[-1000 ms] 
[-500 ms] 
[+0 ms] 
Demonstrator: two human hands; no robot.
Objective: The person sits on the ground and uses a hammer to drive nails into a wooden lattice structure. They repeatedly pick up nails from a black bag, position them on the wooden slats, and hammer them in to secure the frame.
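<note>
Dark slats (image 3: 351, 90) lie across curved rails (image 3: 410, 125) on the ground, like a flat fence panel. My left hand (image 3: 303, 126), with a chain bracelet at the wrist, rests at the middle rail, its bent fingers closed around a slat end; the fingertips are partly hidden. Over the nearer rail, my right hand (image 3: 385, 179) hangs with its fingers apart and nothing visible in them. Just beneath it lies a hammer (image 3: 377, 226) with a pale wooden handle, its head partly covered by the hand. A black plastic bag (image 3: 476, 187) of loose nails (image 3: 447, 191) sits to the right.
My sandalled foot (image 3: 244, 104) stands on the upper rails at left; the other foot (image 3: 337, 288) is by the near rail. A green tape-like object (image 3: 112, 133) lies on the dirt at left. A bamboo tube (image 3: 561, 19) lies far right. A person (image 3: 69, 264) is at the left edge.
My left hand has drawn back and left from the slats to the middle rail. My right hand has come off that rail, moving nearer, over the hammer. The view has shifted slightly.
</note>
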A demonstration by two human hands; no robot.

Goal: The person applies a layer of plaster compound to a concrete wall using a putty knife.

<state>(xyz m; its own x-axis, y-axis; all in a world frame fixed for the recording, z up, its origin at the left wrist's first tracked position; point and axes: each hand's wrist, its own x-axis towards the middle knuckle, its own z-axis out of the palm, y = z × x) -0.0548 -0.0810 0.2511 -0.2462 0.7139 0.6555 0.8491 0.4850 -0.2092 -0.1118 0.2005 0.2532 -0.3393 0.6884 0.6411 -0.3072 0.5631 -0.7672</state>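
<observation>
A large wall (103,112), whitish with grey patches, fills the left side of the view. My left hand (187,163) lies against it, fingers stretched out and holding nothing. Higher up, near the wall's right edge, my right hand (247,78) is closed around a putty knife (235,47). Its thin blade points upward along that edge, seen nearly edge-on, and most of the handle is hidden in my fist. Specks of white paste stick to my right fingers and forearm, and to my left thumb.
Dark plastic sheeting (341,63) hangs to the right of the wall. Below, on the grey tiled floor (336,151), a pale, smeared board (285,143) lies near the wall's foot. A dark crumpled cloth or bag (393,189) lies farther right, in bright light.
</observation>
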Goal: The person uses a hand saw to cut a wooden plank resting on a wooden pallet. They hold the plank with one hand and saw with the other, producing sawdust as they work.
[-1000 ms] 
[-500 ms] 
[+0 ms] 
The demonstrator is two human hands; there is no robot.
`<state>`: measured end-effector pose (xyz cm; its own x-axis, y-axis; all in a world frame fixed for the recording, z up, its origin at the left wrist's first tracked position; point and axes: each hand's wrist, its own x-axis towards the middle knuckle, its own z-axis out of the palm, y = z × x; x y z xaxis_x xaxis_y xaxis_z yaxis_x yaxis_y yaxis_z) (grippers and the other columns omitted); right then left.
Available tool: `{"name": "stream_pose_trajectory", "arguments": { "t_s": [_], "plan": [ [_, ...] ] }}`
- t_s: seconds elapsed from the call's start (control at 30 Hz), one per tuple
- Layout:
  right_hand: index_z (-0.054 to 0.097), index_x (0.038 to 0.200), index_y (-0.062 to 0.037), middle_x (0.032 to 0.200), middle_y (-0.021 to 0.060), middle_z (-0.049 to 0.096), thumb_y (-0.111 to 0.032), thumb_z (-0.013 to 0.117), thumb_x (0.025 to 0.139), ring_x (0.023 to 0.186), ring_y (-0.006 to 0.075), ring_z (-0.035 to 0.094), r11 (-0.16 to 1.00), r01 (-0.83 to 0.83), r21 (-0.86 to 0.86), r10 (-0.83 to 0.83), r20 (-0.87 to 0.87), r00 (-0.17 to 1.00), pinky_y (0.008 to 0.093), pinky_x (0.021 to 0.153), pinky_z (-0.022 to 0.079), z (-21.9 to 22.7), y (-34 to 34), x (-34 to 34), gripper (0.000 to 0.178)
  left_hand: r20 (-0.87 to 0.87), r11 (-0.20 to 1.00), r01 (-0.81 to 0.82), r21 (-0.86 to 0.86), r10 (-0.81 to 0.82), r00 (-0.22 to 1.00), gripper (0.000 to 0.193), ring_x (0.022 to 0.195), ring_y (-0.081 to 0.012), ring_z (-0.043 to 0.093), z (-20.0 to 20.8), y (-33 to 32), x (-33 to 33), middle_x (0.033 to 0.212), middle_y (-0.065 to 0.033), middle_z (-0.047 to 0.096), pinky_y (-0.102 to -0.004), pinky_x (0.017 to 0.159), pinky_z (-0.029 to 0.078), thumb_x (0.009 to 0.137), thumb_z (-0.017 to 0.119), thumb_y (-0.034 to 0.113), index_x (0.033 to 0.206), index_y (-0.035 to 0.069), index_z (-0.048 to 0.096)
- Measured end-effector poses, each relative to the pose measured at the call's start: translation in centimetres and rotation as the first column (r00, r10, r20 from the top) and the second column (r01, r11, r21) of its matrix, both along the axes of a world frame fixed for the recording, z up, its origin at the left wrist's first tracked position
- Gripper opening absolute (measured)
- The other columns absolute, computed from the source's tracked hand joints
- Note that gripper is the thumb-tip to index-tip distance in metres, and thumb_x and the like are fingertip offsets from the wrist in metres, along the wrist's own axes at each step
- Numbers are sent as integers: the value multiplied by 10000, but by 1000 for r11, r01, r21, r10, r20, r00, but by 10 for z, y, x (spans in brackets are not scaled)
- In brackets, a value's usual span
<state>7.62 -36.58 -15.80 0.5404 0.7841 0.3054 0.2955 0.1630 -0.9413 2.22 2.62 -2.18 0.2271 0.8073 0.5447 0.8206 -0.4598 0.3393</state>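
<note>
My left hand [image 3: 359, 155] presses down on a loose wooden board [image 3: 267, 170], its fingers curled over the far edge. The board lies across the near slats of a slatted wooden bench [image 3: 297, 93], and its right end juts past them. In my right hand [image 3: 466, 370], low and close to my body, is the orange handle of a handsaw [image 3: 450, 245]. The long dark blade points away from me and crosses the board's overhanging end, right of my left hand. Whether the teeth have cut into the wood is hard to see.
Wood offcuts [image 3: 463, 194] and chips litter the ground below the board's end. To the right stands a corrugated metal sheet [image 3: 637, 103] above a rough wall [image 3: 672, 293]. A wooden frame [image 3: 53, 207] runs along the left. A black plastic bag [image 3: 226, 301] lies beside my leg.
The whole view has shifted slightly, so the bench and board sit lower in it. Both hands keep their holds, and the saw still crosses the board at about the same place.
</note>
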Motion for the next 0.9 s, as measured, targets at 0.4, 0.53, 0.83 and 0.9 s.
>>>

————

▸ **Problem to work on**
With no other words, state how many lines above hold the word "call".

▸ **Answer section**
2